EXERCISE:
From the listing that follows, count the lines including "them" and give the number alone.

INPUT MATERIAL:
==================================================
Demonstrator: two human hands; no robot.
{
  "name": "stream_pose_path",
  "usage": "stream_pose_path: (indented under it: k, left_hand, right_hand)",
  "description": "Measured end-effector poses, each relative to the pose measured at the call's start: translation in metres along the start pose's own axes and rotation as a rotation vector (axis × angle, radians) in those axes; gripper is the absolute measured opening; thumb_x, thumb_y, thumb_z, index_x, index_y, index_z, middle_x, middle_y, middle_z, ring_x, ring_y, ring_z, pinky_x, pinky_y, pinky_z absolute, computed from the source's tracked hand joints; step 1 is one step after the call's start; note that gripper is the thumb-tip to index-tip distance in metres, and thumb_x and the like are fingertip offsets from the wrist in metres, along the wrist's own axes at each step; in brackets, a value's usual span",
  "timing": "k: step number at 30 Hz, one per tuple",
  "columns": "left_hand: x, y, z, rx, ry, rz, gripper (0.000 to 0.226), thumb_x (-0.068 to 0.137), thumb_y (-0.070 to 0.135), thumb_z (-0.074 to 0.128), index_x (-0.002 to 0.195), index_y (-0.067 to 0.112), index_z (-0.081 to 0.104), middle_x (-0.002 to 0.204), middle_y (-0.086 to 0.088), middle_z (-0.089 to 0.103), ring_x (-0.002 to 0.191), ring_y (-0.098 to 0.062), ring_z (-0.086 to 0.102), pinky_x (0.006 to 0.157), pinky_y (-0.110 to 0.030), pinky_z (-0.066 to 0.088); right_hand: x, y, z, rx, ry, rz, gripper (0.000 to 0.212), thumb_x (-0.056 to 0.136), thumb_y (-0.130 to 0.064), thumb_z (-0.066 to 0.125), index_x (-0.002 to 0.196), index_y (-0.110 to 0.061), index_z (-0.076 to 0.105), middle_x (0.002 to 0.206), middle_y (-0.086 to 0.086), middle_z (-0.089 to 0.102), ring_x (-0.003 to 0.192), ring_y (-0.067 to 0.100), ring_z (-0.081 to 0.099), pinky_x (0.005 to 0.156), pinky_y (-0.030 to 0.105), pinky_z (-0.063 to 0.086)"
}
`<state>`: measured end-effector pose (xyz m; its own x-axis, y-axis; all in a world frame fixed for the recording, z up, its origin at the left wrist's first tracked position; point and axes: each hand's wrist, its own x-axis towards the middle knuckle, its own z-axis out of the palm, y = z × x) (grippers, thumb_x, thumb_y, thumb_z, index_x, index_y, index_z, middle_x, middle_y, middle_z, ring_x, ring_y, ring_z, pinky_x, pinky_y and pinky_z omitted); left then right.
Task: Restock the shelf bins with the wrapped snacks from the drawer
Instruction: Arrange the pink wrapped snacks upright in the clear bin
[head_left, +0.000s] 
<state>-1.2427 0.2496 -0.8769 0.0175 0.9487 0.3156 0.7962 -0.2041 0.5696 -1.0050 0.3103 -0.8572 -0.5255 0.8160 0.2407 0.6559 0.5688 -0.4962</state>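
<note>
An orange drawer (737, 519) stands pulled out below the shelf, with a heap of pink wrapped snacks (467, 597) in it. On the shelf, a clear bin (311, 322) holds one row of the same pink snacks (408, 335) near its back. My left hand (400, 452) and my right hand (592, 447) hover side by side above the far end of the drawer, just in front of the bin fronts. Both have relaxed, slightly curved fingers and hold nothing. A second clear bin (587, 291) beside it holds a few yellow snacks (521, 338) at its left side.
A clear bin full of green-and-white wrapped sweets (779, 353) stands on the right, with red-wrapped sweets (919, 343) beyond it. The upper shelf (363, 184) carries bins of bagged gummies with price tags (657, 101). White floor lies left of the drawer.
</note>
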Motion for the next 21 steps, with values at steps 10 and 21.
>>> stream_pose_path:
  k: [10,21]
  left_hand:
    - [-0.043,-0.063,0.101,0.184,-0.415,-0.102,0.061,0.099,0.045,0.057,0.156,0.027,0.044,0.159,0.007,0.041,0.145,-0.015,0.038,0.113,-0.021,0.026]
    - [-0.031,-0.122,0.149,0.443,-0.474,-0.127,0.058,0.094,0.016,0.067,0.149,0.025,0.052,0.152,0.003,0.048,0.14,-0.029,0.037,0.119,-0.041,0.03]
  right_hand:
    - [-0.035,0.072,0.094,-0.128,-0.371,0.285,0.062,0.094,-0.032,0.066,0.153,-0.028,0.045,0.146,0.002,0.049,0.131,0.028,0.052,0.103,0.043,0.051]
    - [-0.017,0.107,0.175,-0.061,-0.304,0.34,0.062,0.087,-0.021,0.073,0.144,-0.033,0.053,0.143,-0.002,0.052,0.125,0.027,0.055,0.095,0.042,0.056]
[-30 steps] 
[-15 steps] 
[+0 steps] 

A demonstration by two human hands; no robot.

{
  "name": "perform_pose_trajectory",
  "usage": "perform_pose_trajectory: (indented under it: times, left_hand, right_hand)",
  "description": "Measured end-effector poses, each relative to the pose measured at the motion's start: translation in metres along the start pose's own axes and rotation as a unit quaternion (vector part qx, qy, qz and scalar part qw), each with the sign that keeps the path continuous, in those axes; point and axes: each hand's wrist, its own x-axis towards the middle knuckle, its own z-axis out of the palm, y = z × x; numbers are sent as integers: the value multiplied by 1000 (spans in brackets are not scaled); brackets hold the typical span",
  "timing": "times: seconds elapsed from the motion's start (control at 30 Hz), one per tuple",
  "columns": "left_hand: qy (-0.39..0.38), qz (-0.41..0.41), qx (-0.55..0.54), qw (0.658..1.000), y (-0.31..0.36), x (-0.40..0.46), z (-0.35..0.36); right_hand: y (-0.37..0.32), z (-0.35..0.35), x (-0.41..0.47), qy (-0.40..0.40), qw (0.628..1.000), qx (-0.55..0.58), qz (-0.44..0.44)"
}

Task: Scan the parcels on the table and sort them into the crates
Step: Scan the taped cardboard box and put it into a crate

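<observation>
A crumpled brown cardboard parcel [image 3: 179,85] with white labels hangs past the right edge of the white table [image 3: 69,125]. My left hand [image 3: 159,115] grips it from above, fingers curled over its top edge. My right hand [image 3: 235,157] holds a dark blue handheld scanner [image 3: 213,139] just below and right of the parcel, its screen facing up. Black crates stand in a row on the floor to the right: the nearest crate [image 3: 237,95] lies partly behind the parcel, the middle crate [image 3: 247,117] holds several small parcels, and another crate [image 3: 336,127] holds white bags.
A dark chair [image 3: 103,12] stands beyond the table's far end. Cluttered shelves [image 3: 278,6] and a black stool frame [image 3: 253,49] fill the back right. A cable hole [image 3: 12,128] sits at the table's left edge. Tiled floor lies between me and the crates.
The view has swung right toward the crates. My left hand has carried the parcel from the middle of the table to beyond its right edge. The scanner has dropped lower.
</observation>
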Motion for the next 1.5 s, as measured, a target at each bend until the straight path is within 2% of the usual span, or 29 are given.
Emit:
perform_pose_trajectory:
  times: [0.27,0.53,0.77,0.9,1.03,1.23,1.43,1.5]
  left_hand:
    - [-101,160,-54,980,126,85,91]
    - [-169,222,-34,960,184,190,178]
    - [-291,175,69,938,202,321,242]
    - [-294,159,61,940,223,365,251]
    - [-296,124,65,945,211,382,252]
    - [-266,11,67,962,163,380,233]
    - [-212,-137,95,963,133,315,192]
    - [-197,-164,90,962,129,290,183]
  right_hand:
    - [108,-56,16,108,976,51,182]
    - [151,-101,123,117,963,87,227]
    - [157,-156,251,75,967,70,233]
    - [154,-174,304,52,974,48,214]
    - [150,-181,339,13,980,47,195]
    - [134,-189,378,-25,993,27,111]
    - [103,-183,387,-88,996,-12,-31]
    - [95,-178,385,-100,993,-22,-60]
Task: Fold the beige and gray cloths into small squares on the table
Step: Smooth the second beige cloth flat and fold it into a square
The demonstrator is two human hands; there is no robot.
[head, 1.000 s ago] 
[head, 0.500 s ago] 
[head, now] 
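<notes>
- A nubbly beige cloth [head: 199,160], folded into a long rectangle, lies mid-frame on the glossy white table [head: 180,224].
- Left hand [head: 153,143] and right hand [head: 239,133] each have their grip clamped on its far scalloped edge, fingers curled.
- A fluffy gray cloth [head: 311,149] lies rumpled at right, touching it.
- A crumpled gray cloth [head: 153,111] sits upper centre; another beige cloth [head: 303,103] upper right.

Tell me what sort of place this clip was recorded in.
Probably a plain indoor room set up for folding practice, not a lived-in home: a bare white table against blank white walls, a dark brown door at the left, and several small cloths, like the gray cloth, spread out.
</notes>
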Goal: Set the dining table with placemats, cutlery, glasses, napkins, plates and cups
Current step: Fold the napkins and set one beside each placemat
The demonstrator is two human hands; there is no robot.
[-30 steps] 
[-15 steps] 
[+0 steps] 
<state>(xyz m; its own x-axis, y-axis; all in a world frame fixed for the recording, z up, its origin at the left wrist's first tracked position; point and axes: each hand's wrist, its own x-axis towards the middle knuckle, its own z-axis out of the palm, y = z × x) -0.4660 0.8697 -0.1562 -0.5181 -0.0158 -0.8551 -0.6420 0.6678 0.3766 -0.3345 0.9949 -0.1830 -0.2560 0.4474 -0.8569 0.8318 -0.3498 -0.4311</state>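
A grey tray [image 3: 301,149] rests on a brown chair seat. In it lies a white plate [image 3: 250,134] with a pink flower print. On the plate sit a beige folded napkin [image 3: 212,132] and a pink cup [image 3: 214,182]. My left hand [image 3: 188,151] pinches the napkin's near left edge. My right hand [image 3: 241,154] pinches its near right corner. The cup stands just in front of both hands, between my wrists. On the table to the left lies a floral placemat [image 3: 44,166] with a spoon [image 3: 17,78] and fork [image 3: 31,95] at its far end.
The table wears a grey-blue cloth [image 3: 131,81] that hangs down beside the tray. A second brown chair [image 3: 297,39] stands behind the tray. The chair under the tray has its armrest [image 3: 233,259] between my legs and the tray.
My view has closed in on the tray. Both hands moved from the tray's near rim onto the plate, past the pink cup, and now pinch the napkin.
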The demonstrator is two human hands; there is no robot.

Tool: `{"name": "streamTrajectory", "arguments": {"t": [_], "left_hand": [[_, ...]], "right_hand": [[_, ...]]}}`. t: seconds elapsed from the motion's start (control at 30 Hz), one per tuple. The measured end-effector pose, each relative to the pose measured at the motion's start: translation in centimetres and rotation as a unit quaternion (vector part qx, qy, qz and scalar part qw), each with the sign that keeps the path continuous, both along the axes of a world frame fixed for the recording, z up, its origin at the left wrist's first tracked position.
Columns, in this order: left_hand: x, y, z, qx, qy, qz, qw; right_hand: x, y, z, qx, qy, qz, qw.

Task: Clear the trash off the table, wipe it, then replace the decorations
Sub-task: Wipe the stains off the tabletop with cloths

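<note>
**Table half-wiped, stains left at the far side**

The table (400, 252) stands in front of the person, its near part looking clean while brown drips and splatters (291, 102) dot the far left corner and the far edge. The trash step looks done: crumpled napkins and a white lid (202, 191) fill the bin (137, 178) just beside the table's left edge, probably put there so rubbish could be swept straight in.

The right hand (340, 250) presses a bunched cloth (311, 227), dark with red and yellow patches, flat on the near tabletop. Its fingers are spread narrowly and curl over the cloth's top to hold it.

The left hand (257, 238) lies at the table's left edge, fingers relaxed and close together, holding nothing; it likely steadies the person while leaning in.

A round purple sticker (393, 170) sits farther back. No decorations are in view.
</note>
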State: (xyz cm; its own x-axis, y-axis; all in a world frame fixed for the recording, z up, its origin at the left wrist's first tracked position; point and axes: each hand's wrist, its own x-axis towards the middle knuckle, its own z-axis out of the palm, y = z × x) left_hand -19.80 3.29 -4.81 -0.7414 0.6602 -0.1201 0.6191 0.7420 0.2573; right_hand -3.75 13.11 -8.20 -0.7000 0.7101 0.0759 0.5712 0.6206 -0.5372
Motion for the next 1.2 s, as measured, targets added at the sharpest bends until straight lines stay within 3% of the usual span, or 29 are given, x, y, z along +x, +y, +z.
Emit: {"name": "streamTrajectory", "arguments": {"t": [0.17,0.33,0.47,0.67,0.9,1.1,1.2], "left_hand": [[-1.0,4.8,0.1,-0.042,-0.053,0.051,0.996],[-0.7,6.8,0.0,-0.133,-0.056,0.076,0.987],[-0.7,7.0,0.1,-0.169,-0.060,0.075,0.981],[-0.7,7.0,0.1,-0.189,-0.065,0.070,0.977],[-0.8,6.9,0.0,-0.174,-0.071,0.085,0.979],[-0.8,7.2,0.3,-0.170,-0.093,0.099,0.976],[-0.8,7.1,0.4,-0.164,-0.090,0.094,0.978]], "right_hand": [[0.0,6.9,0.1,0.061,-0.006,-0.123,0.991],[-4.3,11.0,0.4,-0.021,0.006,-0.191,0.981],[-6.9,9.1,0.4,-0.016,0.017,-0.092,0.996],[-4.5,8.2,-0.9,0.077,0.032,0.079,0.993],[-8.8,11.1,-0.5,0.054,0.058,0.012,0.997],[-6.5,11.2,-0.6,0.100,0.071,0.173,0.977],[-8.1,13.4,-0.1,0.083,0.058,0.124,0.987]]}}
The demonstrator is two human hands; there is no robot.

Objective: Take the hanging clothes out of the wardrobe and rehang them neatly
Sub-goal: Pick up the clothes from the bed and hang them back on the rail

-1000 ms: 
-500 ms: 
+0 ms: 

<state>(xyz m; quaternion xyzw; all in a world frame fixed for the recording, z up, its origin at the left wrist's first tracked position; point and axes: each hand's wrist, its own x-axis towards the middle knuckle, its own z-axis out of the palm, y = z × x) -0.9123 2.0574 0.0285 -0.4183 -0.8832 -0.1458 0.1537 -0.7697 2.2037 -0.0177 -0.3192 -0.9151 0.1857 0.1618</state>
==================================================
EXERCISE RESULT:
3